Yes, but… there’s a catch. In order to bring those parts without paying a tariff, the company must comply with an onerous set of regulations and paperwork. As outlined in a Mowat Centre study, Making it Simple, importers who wish to bring in products, tariff-free, must ensure they’re complying with onerous Rules of Origin requirements (the NAFTA ones alone are 557 pages long). They must obtain valid Certificates of Origin (COO) from the exporter and retain these documents for several years. Using COOs opens the importer up to on-site audits and potential retroactive tariffs if an auditor finds issues with the paperwork.
This paperwork burden poses significant compliance costs on the firm, with a 2005 study estimating those human resource and time costs to be over one percent of the costs of the import. These costs are higher for smaller firms, which lack the knowledge or infrastructure to navigate these rules. A 2002 study found that many firms, particularly smaller ones, simply pay the tariffs rather than attempting to import those goods tariff-free under the protection of a trade agreement.

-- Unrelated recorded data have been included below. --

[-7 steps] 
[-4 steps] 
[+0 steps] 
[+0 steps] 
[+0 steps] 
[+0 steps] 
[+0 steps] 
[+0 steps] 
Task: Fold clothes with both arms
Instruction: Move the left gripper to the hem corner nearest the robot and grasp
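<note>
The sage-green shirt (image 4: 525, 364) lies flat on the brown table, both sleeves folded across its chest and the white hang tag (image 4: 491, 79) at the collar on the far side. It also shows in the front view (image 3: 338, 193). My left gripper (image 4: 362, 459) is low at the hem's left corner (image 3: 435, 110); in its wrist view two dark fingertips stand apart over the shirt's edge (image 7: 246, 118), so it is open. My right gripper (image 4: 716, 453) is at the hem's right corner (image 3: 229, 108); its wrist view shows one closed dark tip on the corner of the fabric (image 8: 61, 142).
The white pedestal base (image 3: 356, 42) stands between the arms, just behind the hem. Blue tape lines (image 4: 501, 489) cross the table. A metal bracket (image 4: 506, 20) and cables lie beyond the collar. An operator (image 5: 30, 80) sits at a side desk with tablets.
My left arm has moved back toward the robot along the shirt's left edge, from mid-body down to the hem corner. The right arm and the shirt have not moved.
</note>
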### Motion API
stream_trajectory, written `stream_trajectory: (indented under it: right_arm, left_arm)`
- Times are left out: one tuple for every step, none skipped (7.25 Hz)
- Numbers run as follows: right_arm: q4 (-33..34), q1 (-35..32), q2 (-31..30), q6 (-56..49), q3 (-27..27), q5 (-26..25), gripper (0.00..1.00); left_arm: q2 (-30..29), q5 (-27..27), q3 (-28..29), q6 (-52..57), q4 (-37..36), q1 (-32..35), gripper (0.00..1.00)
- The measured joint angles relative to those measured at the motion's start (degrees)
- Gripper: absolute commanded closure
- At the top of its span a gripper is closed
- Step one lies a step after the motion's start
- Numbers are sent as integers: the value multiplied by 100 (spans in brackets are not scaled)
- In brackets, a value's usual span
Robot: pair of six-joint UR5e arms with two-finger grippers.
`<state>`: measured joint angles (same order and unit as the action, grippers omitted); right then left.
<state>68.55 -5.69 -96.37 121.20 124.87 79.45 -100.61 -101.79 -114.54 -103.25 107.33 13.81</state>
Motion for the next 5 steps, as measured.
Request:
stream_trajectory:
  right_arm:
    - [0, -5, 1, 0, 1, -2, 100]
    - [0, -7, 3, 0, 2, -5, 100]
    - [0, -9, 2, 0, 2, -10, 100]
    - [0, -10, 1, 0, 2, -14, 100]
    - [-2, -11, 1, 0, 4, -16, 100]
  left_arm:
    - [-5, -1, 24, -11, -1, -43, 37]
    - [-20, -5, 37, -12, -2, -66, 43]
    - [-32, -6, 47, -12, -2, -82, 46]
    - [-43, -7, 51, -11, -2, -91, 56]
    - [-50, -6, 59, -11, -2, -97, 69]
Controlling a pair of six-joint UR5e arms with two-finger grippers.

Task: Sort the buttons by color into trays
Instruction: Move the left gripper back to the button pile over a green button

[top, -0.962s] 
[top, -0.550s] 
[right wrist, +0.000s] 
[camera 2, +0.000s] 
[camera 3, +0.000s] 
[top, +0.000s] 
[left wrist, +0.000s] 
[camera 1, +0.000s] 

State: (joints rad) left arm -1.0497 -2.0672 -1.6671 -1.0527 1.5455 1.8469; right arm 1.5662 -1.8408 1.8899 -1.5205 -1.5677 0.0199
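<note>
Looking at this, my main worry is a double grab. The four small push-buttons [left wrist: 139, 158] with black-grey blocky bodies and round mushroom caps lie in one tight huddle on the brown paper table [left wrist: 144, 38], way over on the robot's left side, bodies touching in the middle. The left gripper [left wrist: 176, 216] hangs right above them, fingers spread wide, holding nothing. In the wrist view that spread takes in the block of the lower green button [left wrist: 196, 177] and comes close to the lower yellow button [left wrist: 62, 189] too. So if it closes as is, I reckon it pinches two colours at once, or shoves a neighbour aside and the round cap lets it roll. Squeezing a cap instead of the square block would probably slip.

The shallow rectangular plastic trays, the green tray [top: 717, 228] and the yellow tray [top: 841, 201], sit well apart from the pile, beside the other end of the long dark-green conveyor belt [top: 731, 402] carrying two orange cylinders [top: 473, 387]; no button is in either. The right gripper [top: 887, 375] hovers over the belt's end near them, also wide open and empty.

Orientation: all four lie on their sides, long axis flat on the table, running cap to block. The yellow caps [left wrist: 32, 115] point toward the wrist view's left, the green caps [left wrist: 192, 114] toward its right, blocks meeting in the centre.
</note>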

This paperwork burden adds costs to our manufacturers and makes them less competitive, while often serving no useful purpose, as the vast majority of these products are produced and imported from a country where Canada has an active free trade agreement. They don’t assist domestic producers (and in fact harm them by raising their costs) and they raise almost no revenue for the government. And what little revenue they do raise comes from small businesses that find the free trade rules so onerous that they simply decide to pay a tax rather than submit to a paperwork and auditing burden.
There is a relatively simple, elegant solution to this problem, as outlined in Making it Simple. The federal government can take any product where they collect almost no tariff revenue and set the MFN rate to zero. This is low-risk because those imports almost always meet the Rules of Origin of one of our free trade agreements. Setting those tax rates to zero effectively eliminates them and allows our importers to bypass the onerous obligations of those free trade agreements and their associated costs. After this reform, the same products would still be imported from the same countries and the government would not lose much in tariff revenue, but the regulatory burden on our manufacturers would be reduced significantly.
This reform could be targeted towards our cleantech manufacturers. A March 2020 paper published by the Toronto Region Board of Trade identified 29 different classes of products that meet Statistics Canada’s definition of an input into environmental and clean technology (ECT) products, but raise almost no tariff revenue from the government, since they generally meet the Rules of Origin of our free trade agreements. These products range from pumps with measuring devices to electric accumulators; the kind of things that would be parts in a large product.
In 2018, Canadian companies imported over $8 billion worth of these items, and paid roughly $37 million in import tariffs, for an effective tax rate of 0.46% (that is, less than half of one percent). The actual tariff rates are much higher, such as the 7% import tariff on some classes of electric accumulators, but the effective tax rate is much lower since these can be imported under a free trade agreement.
For these 29 types of products, our companies pay $37 million in import taxes each year, and then up to an additional $80 million in compliance costs when attempting to bring the products in tariff-free under a free trade agreement. Given these are companies that the federal government is counting on to create jobs and manufacture the products that will allow us to hit our climate targets, the sensible thing to do would be to abolish this unnecessary regulatory and financial burden by eliminating these tariffs in Budget 2021.